E così al virtuale centro italico, di cui si discute da circa 20 anni senza che poi venga mai realizzato, hanno cominciato a guardare i governisti di tutto l’arco costituzionale che sostiene al momento il governo Draghi. La Lega è arrivata quasi alla scissione qualche settimana fa e le posizioni del ministro per lo Sviluppo Economico Giancarlo Giorgetti, sostenuto dai governatori del Nord del Carroccio, sono parse sempre più inconciliabili rispetto a quelle sostenute dai parlamentari leghisti di cui si è fatto portavoce il capogruppo al Senato Massimiliano Romeo. Deputati e senatori della Lega hanno presentato a Mario Draghi un pacchetto di richieste da esaudire per avere ancora il loro pieno appoggio.

Poi ci sono i cespugli di destra, cominciando da Noi con l’Italia di Maurizio Lupi che continua a guardare ai movimenti centristi criticando «la presenza di troppi leader», ma che non smette di sostenere, con i suoi e anche con i moderati di Fi, che Mario Draghi va considerato una risorsa che non può essere lasciata al centrosinistra.

Se a questo quadro già complicato si aggiungono poi le posizioni ondivaghe di Italia Viva e i contrasti di Matteo Renzi con Carlo Calenda si capisce che mettere insieme un’area così composita e con troppi aspiranti leader è impresa che pare impossibile.

Per arrivare all’obiettivo potrebbe immaginarsi un solo scenario possibile.
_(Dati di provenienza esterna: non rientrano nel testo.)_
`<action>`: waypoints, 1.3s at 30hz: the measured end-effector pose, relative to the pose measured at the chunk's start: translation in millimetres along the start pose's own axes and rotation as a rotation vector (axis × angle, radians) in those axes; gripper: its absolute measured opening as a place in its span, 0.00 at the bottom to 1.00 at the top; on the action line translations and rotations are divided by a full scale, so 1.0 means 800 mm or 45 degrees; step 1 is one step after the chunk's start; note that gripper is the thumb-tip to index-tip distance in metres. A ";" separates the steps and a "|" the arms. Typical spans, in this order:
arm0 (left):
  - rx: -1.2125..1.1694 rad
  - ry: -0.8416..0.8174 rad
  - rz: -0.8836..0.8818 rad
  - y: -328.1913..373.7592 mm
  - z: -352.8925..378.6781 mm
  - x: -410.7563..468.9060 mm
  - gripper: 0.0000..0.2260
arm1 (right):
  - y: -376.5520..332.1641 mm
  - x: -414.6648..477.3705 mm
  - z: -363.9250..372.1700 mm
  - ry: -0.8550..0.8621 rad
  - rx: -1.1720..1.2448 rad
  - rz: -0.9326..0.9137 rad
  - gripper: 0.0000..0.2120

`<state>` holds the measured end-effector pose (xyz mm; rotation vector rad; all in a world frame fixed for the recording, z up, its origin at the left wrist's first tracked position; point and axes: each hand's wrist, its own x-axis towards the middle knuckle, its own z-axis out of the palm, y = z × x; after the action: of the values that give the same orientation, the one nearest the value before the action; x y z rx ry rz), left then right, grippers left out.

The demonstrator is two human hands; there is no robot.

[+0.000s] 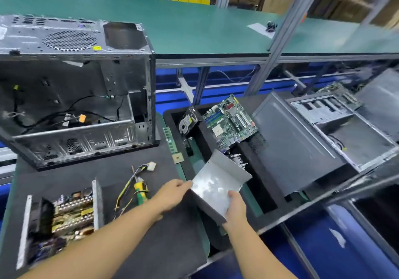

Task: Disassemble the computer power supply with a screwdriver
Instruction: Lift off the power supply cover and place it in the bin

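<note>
The left hand (172, 194) and right hand (236, 209) are pinching the metal cover (218, 181) right of the power supply (62, 220); shallow edge grip, possibly slipping or cutting.

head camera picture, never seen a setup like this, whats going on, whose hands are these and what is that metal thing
There is no machine here. A person wears a camera on the head, so this single picture looks forward and down at their own bare hands. The left hand and the right hand both grip a bent metal cover, probably the power supply's lid. The opened power supply sits on the dark mat at lower left, its parts exposed. A screwdriver with a yellow-green handle lies near it. Behind stands an open computer case, and a green motherboard lies further right.
</note>
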<state>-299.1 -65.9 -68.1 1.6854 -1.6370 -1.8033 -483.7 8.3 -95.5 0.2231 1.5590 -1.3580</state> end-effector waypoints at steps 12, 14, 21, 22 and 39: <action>-0.661 -0.020 -0.001 0.016 0.035 0.042 0.13 | -0.009 0.034 0.019 -0.058 0.358 0.123 0.09; -0.685 -0.021 -0.007 0.020 0.031 0.049 0.22 | -0.010 0.043 0.027 -0.093 0.353 0.123 0.11; -0.441 -0.061 0.057 0.019 0.033 0.062 0.20 | -0.020 0.078 0.050 -0.139 0.272 0.146 0.08; -0.429 -0.076 0.042 0.017 0.034 0.061 0.18 | -0.020 0.081 0.052 -0.133 0.257 0.153 0.08; -0.428 0.333 0.159 0.006 0.004 0.034 0.13 | -0.018 0.041 0.078 0.018 -1.028 -0.274 0.15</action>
<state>-313.4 -86.1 -81.3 1.5534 -1.2248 -1.6108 -474.7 -63.2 -101.8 -0.4425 2.0526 -0.7799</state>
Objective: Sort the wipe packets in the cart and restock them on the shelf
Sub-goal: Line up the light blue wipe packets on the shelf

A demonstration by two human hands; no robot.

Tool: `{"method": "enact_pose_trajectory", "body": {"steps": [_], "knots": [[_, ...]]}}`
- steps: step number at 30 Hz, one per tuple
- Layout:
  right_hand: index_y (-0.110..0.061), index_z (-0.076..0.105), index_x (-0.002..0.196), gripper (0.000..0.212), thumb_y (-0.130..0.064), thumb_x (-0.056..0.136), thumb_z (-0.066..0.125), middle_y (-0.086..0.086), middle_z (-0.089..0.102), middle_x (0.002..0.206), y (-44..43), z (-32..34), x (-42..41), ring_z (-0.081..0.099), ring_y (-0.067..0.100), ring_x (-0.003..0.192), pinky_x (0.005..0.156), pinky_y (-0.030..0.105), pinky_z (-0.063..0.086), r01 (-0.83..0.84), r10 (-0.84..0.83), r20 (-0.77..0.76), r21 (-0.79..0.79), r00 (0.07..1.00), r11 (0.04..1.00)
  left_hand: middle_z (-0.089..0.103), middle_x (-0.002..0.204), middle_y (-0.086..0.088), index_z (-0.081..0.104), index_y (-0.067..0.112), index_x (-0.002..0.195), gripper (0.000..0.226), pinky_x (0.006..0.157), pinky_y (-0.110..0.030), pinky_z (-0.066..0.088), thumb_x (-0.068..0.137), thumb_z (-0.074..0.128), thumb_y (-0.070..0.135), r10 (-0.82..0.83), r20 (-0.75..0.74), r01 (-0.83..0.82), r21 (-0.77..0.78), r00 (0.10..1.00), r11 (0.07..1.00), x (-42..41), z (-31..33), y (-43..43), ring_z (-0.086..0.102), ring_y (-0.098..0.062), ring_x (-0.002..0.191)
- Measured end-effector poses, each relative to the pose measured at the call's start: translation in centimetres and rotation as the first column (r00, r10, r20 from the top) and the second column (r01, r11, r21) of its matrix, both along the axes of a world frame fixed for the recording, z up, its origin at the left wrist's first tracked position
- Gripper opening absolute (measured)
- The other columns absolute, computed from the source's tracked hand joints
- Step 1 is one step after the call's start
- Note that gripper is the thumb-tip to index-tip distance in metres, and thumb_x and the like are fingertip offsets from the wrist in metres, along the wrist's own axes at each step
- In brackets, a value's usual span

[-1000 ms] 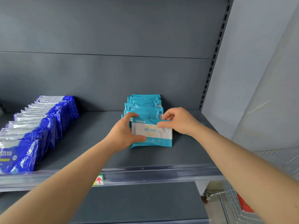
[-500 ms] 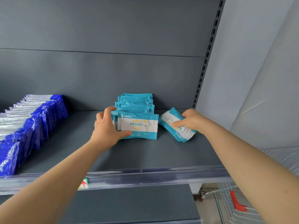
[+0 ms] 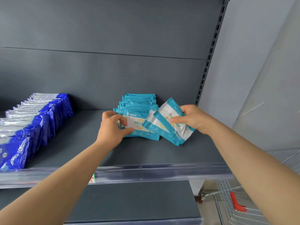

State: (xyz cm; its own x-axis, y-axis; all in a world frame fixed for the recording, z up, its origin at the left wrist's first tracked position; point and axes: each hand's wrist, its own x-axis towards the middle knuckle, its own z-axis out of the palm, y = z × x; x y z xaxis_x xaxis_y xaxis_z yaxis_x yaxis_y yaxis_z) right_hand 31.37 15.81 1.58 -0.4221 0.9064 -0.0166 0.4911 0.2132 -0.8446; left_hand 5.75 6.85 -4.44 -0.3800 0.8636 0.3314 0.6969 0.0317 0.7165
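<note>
A row of teal wipe packets [image 3: 138, 103] stands upright on the grey shelf [image 3: 146, 153], running back toward the rear panel. My left hand [image 3: 112, 127] grips the left end of the front teal packet [image 3: 138, 127] in that row. My right hand [image 3: 193, 119] holds two teal-and-white packets [image 3: 168, 125] fanned out and tilted, just right of the row, their lower corners close to the shelf.
A long row of dark blue wipe packets [image 3: 32, 120] fills the shelf's left side. A slotted upright [image 3: 209, 59] bounds the shelf on the right. The wire cart [image 3: 235, 207] with a red handle piece sits at lower right.
My right hand lifted its packets and brought them left toward the row, now fanned against the front packet. My left hand stays on the front packet. The view shifted slightly.
</note>
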Motion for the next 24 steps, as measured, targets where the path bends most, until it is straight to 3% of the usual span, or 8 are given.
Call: {"method": "enact_pose_trajectory", "body": {"steps": [6,13,16,21,24], "knots": [[-0.017,0.07,0.096,0.015,-0.014,0.081,0.072,0.0,0.075,0.092,0.0,-0.4,-1.0,0.072,0.021,0.087,0.086,0.046,0.056,0.029,-0.029,0.009,-0.005,1.0,1.0,0.038,0.133,0.001,0.072,0.023,0.087,0.009,0.089,-0.018,0.035,0.08,0.076,0.021,-0.047,0.074,0.05,-0.039,0.996,0.998,-0.5,1.0,-0.7,0.042,-0.007,0.112],[-0.02,0.067,0.095,0.015,-0.011,0.084,0.071,-0.002,0.073,0.096,-1.2,-0.6,-3.3,0.071,0.015,0.086,0.079,0.034,0.057,-0.035,0.034,-0.054,-0.013,0.998,0.999,0.035,0.137,0.002,0.075,0.023,0.087,0.023,0.096,-0.023,0.037,0.071,0.081,0.039,-0.08,0.162,0.092,-0.069,0.983,0.993,-0.5,1.2,-1.1,0.042,-0.01,0.121],[-0.019,0.066,0.099,0.015,-0.013,0.086,0.068,-0.001,0.072,0.099,-1.6,-0.9,-4.6,0.07,0.016,0.089,0.079,0.032,0.056,-0.035,0.033,-0.107,-0.011,0.994,0.999,0.035,0.138,0.003,0.073,0.019,0.079,0.023,0.092,-0.025,0.04,0.067,0.085,0.034,-0.046,0.132,0.058,-0.095,0.99,0.994,-0.6,0.8,-0.8,0.045,-0.01,0.112],[-0.02,0.066,0.103,0.014,-0.022,0.089,0.061,-0.001,0.074,0.1,-1.1,-0.5,-4.2,0.07,0.02,0.093,0.086,0.042,0.055,0.09,-0.118,-0.248,-0.119,0.962,0.989,0.04,0.123,0.001,0.069,0.016,0.072,0.02,0.085,-0.028,0.051,0.07,0.084,0.028,-0.006,0.119,0.019,-0.104,0.993,0.994,-1.0,0.0,-0.6,0.056,-0.013,0.091],[-0.018,0.062,0.107,0.021,-0.01,0.088,0.06,0.004,0.071,0.105,-1.1,-0.4,-3.2,0.07,0.021,0.093,0.083,0.041,0.057,0.155,-0.2,-0.319,-0.159,0.927,0.975,0.047,0.118,-0.004,0.066,0.009,0.074,0.022,0.063,-0.027,0.059,0.072,0.083,0.023,-0.018,0.211,0.044,-0.119,0.977,0.992,-1.0,-0.3,-0.2,0.063,-0.014,0.08]]}}
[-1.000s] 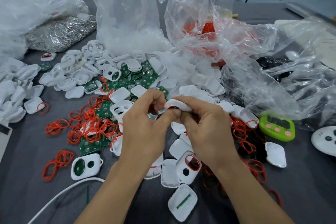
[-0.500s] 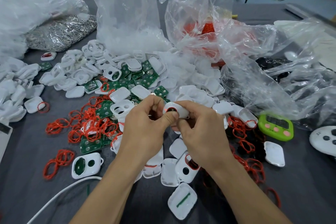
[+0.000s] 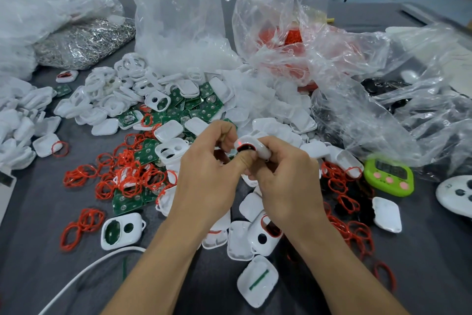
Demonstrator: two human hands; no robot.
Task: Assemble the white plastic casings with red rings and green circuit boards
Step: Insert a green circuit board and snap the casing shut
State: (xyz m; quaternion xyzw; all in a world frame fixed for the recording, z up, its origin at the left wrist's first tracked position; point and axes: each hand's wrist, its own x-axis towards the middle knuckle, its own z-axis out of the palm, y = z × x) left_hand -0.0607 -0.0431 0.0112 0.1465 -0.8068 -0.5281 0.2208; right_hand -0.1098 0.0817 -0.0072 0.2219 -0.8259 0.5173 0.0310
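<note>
Left hand (image 3: 207,181) and right hand (image 3: 288,181) are both up over the counter (image 3: 38,250), pinching one white casing (image 3: 258,147) between them, with the left thumb pressed just under its single red ring (image 3: 245,146). One green timer (image 3: 389,176) sits to the right. Loose red rings (image 3: 127,176), green circuit boards (image 3: 201,107) and spare casings (image 3: 107,107) are heaped beyond counting. Fingers hide the held casing's underside, and what the clear bags (image 3: 178,20) hold is blurred.
</note>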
Intanto Mario Draghi dovrebbe superare l’attuale momento di s tallo e trovare le condizioni migliori per concludere la legislatura sia in termini temporali che di qualità dei provvedimenti da mettere in campo da qui alla prossima primavera. In secondo luogo la maggioranza che sostiene attualmente il governo dovrebbe essere in grado di mettere in campo una riforma della legge elettorale in senso puramente proporzionale. Con l’attuale sistema elettorale, l’area di centro, con tutte le sue difficoltà di gestazione, non solo difficilmente vedrebbe la luce, ma in ogni caso sarebbe condannata all’ininfluenza. E lo scenario cambierebbe di poco se la riforma elettorale avvenisse nel senso di un proporzionale con premio di maggioranza e quota di sbarramento. Anche in questo caso le possibilità per un’eventuale area di centro di fare arrivare parlamentari a Roma, in numero sufficiente per avere un peso reale, sarebbe molto remota.

E proprio sulla percentuale da attribuire alla quota di sbarramento si potrebbe giocare la partita decisiva. I contatti sotto banco tra Pd e Lega portano a immaginare una quota del 5 per cento, mentre i partiti minori non la vorrebbero oltre il 4. La nascitura area di centro, insomma, potrebbe essere stroncata sul nascere dagli accordi tra i principali partiti che potrebbero voler puntare, comunque, ad un Parlamento con il minor numero di forze possibili. Ed in questo caso tutti gli esponenti dell’area Draghi sarebbero costretti a disporsi all’interno dei principali partiti o a trovare con essi accordi di coalizione. Con buona pace del contenitore di centro di cui tornerebbe a discutersi alla prima crisi della prossima legislatura.